Count every line of the data that includes "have". State only the number.
-----
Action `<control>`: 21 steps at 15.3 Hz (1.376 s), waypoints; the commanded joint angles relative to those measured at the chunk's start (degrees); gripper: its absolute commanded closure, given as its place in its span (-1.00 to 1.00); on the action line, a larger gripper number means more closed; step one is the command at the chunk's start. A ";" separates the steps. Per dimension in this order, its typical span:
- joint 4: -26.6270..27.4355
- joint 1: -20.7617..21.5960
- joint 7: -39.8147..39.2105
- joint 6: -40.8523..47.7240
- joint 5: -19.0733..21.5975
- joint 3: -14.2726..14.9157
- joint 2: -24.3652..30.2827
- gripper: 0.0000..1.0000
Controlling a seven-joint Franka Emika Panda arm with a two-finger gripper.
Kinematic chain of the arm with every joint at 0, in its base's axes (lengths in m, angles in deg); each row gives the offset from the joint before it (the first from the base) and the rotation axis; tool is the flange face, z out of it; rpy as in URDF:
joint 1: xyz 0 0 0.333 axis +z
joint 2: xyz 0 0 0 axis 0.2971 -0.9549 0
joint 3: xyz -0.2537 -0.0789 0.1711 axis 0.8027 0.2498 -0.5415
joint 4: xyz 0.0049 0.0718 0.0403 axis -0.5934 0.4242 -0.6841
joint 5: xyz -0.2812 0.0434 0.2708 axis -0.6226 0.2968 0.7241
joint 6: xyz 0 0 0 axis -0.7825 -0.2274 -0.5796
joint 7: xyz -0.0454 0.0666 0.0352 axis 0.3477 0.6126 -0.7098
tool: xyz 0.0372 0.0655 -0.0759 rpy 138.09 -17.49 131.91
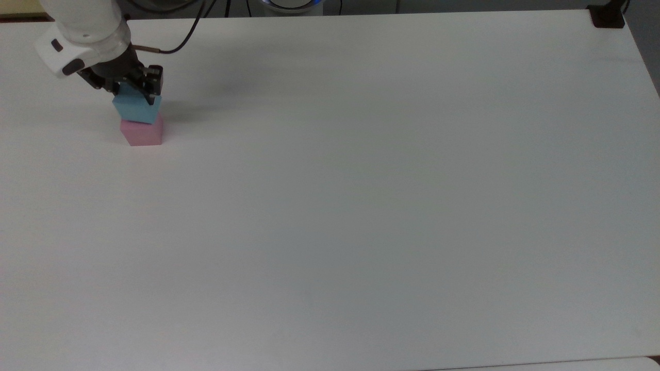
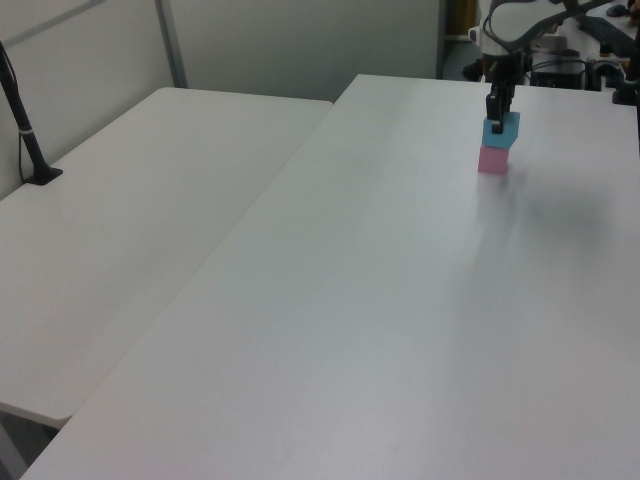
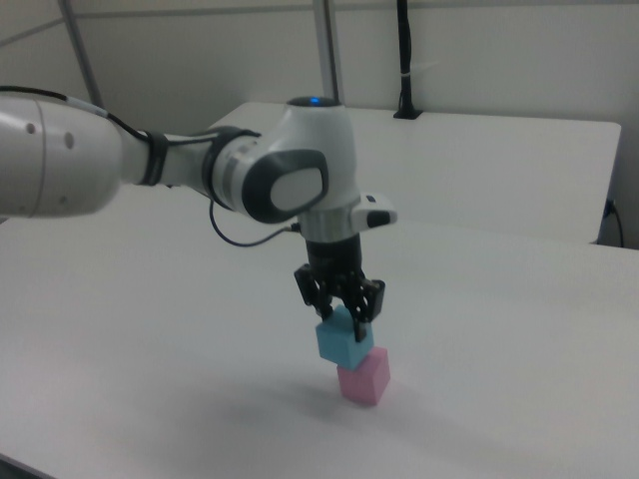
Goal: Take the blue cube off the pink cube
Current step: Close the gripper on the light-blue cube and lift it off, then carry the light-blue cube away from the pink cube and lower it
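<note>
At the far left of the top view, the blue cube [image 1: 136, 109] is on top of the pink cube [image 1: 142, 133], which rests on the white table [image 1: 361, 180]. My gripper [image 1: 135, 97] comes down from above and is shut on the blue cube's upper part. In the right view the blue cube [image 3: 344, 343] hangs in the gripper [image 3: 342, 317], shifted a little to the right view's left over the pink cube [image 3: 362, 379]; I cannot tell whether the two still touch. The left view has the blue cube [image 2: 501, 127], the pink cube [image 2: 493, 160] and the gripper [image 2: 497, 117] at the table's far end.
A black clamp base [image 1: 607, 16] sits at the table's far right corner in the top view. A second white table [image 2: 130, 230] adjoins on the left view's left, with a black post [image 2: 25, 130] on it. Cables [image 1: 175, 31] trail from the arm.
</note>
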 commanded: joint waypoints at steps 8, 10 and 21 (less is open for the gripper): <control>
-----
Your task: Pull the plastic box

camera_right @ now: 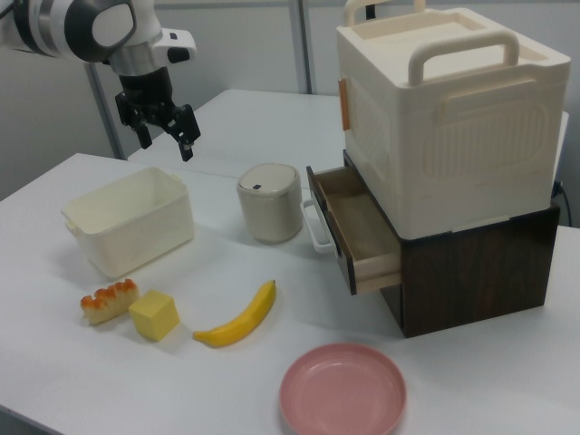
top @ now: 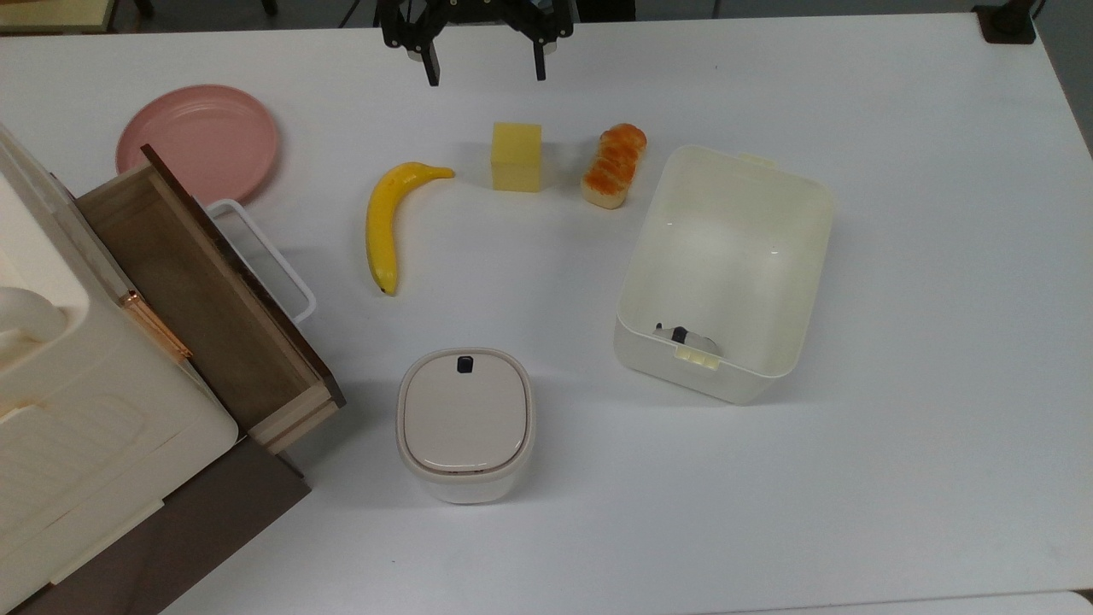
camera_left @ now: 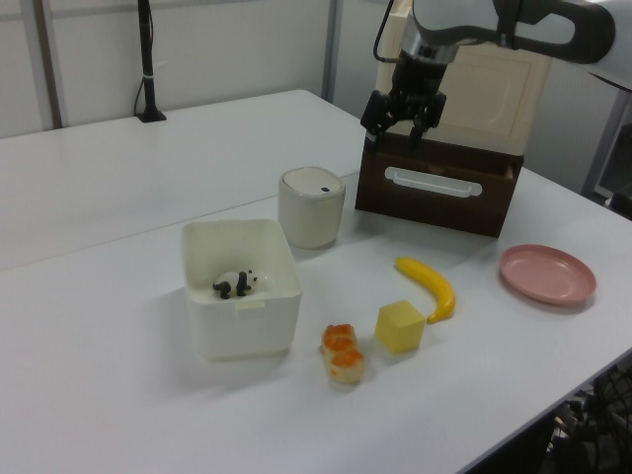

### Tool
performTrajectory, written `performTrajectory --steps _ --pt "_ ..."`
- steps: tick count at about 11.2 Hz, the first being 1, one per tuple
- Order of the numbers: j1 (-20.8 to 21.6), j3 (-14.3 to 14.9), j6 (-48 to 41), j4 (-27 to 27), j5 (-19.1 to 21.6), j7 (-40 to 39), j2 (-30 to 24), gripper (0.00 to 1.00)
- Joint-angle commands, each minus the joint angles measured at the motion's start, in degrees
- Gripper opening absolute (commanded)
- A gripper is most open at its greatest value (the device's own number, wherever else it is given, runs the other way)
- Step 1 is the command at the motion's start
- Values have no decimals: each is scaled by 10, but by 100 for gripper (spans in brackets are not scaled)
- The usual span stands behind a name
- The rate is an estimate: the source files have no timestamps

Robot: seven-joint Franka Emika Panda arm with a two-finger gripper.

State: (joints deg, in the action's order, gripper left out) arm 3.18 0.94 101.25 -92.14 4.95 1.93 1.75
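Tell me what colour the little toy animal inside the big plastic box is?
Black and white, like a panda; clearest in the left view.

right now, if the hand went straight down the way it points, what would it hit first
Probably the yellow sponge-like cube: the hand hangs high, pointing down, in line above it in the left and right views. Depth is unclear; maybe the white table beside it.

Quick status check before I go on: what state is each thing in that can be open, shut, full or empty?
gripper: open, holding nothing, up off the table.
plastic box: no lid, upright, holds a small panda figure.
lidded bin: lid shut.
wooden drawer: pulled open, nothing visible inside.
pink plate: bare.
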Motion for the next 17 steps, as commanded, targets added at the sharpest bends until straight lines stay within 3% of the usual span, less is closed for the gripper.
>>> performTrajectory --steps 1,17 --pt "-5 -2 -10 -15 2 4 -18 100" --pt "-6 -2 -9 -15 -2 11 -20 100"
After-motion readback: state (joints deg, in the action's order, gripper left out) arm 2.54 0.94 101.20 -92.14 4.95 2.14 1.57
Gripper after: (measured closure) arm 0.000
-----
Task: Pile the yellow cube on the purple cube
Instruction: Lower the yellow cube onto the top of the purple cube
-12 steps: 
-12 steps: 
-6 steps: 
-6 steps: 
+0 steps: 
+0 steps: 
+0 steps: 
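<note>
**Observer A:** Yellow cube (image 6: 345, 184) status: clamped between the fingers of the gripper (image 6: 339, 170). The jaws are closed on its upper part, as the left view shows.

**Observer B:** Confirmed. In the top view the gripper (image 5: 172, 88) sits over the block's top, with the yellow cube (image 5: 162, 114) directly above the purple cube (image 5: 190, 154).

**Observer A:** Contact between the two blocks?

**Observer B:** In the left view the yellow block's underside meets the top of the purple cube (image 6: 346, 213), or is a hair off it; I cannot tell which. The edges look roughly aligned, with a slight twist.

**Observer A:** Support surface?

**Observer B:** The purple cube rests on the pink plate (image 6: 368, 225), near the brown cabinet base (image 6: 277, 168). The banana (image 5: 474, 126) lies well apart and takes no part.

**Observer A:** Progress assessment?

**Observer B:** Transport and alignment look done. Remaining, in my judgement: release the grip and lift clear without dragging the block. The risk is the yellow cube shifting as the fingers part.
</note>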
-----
▸ **YOUR RESPONSE**: 2